Below, published in full, is a letter sent from a Telegraph reader to Chancellor Rachel Reeves detailing concerns about the upcoming Budget and what it could mean for workers in her position.
Dear Rachel Reeves,
Before you stand up in Parliament and announce your Budget, here is one last plea to change course.
You have explained to us – endlessly – that those with the broadest shoulders must bear more of the burden to fix the foundations of the broken economy you inherited.
Yet I am the definition of a working person that you claim to protect. I was raised on a council estate and educated in the state system. I entered the workforce at the age of 21 and have worked tirelessly and continuously for more than three decades.
The only breaks I have taken were maternity leave when I had my two children. I have worked through illness and loss, and left my children in the care of others while I have done it.
Everything I own is the result of personal effort. I have not received a single penny from anyone – not from luck, an inheritance windfall, or generational wealth through the Bank of Mum and Dad.
I am now 54 and earn £125,000 pre-tax, £25,000 of which is sacrificed for pension contributions to avoid the pernicious 60pc tax rate. I support my eldest child at university and have withdrawn my other child from private school due to the punitive VAT charges on school fees. It pained me to do so but I cannot afford the increase.
For most of my working life I have not saved into a pension, preferring instead to invest in a home and in my children’s education.
My home is in council tax Band G with an estimated value of £2.5m, although it is heavily mortgaged. I bought it in 2019 for £1.4m plus stamp duty. The value has risen as a result of extensive renovations, which were done at significant personal and emotional cost.
Your upcoming Budget appears to target me with an almost surgical precision. Nearly everything that has been briefed to the press will impact my finances.
I have tallied up exactly how much this Budget will cost me according to all the briefings in the papers so far. I estimate that extending the freeze on income tax thresholds, a “mansion tax”, a £2,000 cap on salary sacrifice, plus the impact of going back into the £100,000 tax trap, could cost me up to £9,000 a year.
This represents roughly 13pc of my current take-home pay before any allowance for inflation, the cost-of-living crisis, or any other money grabs you have left in your red box.
I also drive an electric vehicle as I care about the planet we are leaving to our children. For this, I risk being subjected to a punitive pay-per-mile charge.
Given the eye-watering cost of my mortgage and other financial responsibilities, the only way I could possibly absorb the additional tax would be to suspend my pension contributions.
You surely agree that this would be disastrous for me, given my age and lack of pension savings.* *It also means I risk becoming a burden on the state, an outcome that helps no one. I imagine I’m far from alone in this situation.

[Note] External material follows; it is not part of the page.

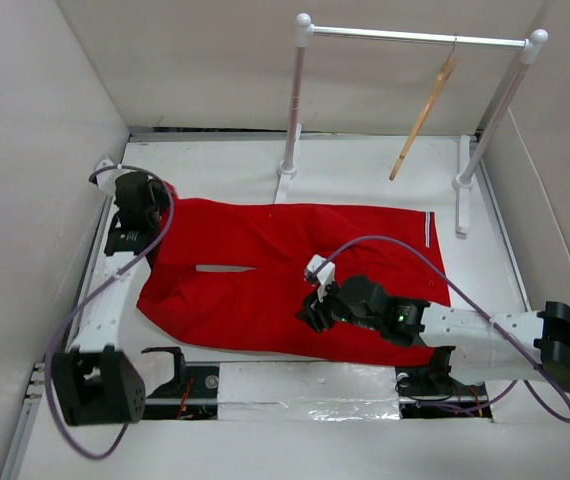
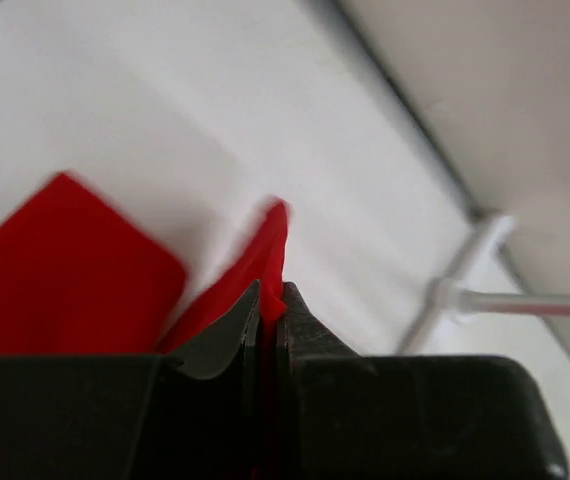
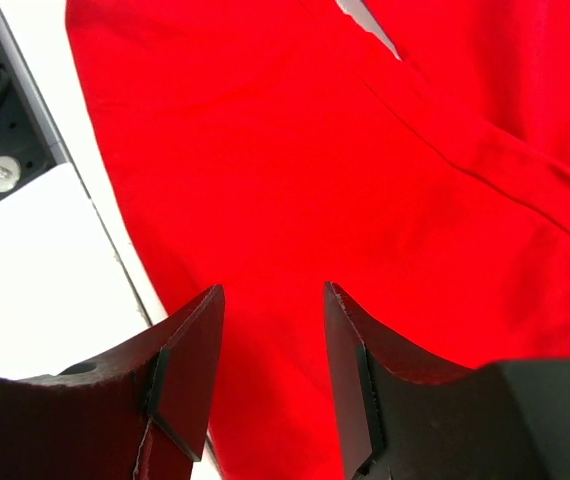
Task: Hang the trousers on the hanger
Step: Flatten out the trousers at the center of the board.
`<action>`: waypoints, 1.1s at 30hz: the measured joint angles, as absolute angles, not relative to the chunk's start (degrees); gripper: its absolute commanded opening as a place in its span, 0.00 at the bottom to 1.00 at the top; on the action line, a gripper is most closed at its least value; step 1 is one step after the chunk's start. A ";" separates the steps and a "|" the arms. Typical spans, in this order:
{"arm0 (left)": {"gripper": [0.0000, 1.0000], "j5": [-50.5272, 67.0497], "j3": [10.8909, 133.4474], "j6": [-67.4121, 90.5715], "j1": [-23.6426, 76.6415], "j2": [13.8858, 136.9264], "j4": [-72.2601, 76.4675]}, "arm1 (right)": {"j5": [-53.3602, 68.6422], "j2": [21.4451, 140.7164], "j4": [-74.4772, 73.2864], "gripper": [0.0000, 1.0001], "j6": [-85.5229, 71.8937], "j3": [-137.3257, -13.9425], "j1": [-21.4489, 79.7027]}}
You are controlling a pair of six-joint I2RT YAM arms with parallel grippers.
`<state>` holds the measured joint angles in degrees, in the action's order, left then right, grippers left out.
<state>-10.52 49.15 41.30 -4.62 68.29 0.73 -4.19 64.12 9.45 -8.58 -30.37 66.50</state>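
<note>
The red trousers (image 1: 285, 270) lie flat across the middle of the table, with a white stripe at their right end. My left gripper (image 1: 157, 203) sits at their far left corner. The left wrist view shows it (image 2: 272, 298) shut on a raised fold of the red fabric (image 2: 265, 250). Over the near middle of the trousers my right gripper (image 1: 312, 312) hovers. Its jaws (image 3: 270, 292) stand open with only red cloth (image 3: 365, 180) beneath. The wooden hanger (image 1: 423, 118) hangs tilted from the rail at the back right, apart from both grippers.
The white clothes rail (image 1: 415, 37) stands at the back on two posts with flat feet (image 1: 285, 185); one foot (image 2: 445, 298) shows in the left wrist view. White walls close in both sides. A foil strip (image 1: 305, 385) and the arm bases line the near edge.
</note>
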 measured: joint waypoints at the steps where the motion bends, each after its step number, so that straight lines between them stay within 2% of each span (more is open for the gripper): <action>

In an effort to rescue the nation’s finances you appear to have decided to take more from the workers you promised to support and disregard any measures aimed at controlling spending.
You have already awarded public sector workers wage rises, without any requirement to increase productivity. Which seems somewhat counter-intuitive when your Government’s ambition is growth.
Your message to me is clear: work hard, save, invest, aspire to support your family – and your broad shoulders will be punished for it.
My message to you is equally clear: This is the straw that breaks the camel’s back. I cannot take on any more tax rises, and I doubt these will be your last.
For earners like me the only sensible option left is to leave the UK. So I am making enquiries and come Wednesday will be following your speech closely to see if my next move is abroad.